And her account, disbelieved by so many for so long, yesterday gained credence when the long-awaited police report into his behaviour was released. Her account was mirrored by 142 other witness statements, all making similar claims.

'Dr Milner played with our bodies and our minds,' she says. 'This is the validation that we were telling the truth. When you take account of how long he was there for, he abused thousands of people.

For eight months in 1971, Barbara – a troubled child whose traveller mother had abandoned her, and whose father willingly handed her over to care system when he failed to cope – was a patient in the Laburnum Ward at Aston Hall in Derbyshire, a psychiatric hospital.

Dr Milner was Aston Hall's chief physician from 1947 to 1975. He died in 1976, decades before the first lurid accusations about the place emerged.

What went on at Aston Hospital during the 50s, 60s and 70s has long been a matter of speculation. Murmurings about sinister goings-on started to be heard several years ago, and the local paper in Derbyshire first reported the incredible claims.

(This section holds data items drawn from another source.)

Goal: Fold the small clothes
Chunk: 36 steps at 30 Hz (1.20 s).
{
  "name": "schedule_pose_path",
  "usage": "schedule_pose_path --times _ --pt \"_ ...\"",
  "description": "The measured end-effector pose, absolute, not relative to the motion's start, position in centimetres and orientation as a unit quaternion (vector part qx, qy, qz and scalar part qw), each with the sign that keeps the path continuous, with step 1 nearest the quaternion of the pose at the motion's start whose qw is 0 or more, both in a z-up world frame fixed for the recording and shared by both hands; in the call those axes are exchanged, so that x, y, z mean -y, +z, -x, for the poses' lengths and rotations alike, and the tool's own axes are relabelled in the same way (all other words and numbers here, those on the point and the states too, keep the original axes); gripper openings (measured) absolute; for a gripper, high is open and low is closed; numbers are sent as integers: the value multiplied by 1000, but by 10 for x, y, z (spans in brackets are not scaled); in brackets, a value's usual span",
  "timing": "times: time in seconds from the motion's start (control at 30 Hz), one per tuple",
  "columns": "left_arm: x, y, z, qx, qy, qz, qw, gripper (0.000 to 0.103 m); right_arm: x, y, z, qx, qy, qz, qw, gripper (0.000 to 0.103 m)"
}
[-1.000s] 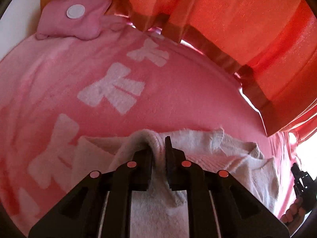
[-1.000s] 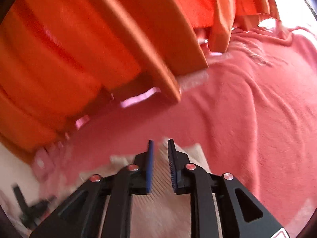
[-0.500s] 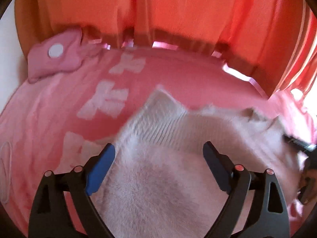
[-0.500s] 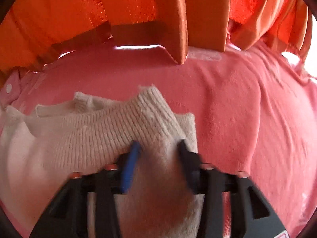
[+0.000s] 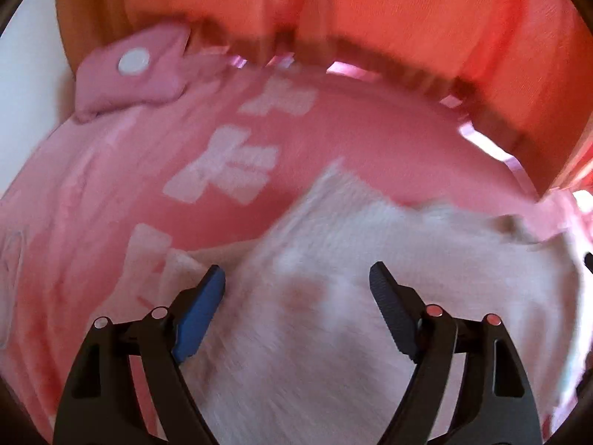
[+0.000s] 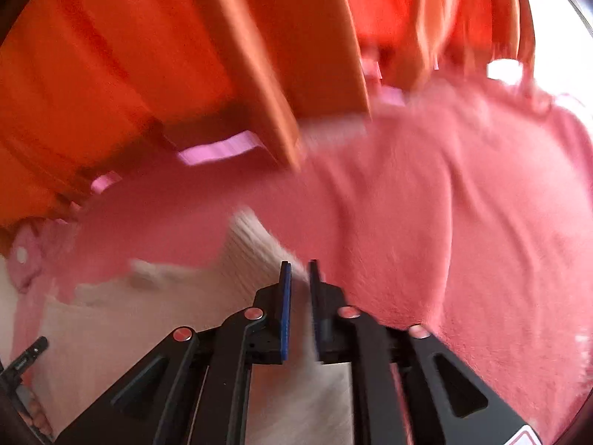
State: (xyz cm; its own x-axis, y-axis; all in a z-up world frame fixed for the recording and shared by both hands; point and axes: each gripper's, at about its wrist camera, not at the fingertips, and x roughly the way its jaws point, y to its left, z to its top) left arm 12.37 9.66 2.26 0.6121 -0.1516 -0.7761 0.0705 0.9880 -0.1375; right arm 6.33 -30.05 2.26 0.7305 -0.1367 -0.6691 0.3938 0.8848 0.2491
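Note:
A small cream knit sweater point(image 5: 370, 259) lies on a pink blanket point(image 5: 111, 185) with white bow prints. My left gripper point(image 5: 296, 278) is open and empty, its jaws spread just above the sweater. In the right wrist view the sweater point(image 6: 129, 326) spreads to the left, with a ribbed corner point(image 6: 252, 244) pointing away. My right gripper point(image 6: 299, 270) is shut on the sweater's right edge, with cream knit between the jaws. The frames are blurred by motion.
A pink pillow point(image 5: 137, 70) with a white dot lies at the far left of the bed. Orange curtains point(image 5: 370, 11) hang along the far side, also in the right wrist view point(image 6: 185, 55). The left gripper's tip point(image 6: 26, 356) shows at the right wrist view's lower left.
My left gripper let go of the sweater and stays open, a little less wide than half a second ago. My right gripper opened, then shut on the sweater's right edge.

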Motion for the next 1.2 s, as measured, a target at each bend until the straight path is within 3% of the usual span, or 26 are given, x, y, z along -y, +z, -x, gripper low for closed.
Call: schedule_pose_path --times 0.17,0.27,0.43,0.53,0.67,0.8,0.93,1.07,1.2 --pt "-51 43 -92 -403 -150 44 902 80 181 9 -78 -419 31 -134 897 14" --pt "-20 14 -91 -434 -141 -33 889 81 126 -33 -96 -500 50 -52 863 5" --pt "-25 -7 -97 -452 -111 -46 884 83 136 -13 -93 -458 45 -95 883 5" --pt "-26 -9 -97 -450 -103 -50 885 84 122 -35 -100 -501 36 -57 863 6" --pt "-21 -10 -96 -449 -95 -56 887 86 112 -20 -95 -455 48 -57 887 9" --pt "-19 -11 -96 -447 -91 -60 888 87 100 -41 -107 -491 36 -36 870 9" --pt "-18 -12 -96 -446 -89 -64 888 88 101 -21 -103 -449 32 -50 892 9" --pt "-18 -12 -96 -445 -89 -65 889 89 102 -39 -120 -485 19 -45 873 9" --pt "-18 -12 -95 -445 -89 -64 889 89 100 -26 -120 -460 18 -49 887 9"
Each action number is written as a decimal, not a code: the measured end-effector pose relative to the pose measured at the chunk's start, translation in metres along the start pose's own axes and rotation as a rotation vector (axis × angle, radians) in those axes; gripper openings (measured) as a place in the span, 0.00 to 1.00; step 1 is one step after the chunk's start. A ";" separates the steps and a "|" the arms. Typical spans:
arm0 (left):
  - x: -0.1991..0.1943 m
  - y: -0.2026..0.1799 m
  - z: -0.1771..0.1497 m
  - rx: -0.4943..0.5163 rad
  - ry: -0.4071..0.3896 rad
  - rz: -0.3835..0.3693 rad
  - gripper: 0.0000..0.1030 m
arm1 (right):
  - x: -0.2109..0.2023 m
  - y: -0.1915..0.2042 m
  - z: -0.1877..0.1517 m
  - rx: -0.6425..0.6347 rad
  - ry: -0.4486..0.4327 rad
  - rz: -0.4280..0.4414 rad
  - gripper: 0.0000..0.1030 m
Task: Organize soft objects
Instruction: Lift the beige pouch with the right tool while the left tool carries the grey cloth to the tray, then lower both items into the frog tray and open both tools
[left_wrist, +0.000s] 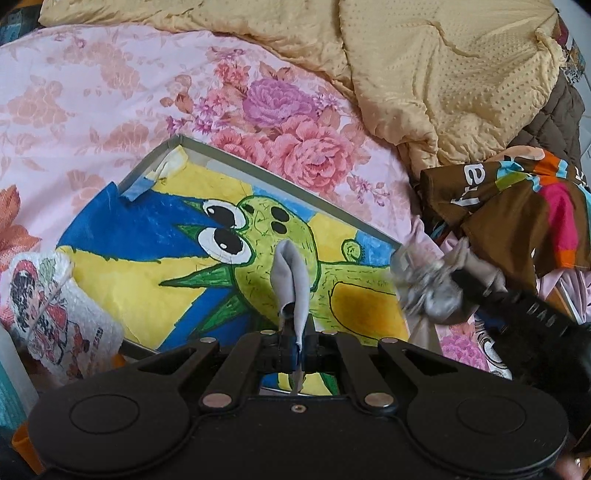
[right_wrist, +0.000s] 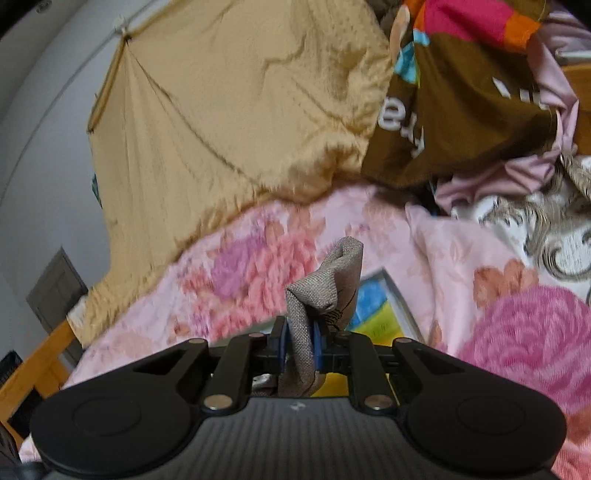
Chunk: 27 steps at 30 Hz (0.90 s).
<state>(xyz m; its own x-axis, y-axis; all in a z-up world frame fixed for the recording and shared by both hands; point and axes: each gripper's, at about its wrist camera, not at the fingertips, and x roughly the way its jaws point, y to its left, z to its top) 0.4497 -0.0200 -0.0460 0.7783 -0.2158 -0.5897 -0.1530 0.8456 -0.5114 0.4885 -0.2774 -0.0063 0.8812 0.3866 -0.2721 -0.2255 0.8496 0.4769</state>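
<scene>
Soft, even daylight falling across both views, casting only faint shadows in the folds of the tan quilt (left_wrist: 443, 74). Fisheye distortion bending the edges, darkening the corners. Left wrist view staying mostly sharp, with motion blur smearing a silvery object (left_wrist: 424, 284) at right. Right wrist view blurring throughout, smearing the floral sheet (right_wrist: 258, 266). No strong glare appearing anywhere.

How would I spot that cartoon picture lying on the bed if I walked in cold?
Find the pink flowered bedspread below the crumpled tan quilt. Flat on it lies a thin grey-edged framed painting: a green big-eyed creature on blue and yellow rays. It is the only stiff, flat thing among the rumpled fabrics.
</scene>
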 end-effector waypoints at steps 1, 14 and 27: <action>0.001 0.000 0.000 0.002 0.002 -0.001 0.01 | 0.000 0.001 0.002 -0.002 -0.013 0.007 0.15; 0.019 0.004 0.005 0.022 0.029 0.027 0.01 | 0.030 0.016 -0.004 -0.114 0.106 0.002 0.17; 0.025 0.005 0.007 0.020 0.070 0.122 0.18 | 0.041 0.015 -0.019 -0.114 0.274 -0.021 0.20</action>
<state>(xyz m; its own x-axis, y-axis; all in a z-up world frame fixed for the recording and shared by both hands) 0.4725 -0.0172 -0.0585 0.7098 -0.1436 -0.6896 -0.2311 0.8773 -0.4206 0.5135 -0.2420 -0.0262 0.7447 0.4377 -0.5038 -0.2669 0.8872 0.3763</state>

Dr Milner played with our bodies and our minds. This is the validation that we were telling the truth

Questions were eventually asked in Parliament, and then prime minister David Cameron agreed that there must be an investigation.

It was Barbara who started the ball rolling.

'People thought I was nuts,' she reveals. 'My solicitor has since told me that at first he thought I was a crank. The minute you say 'mental institution', people do.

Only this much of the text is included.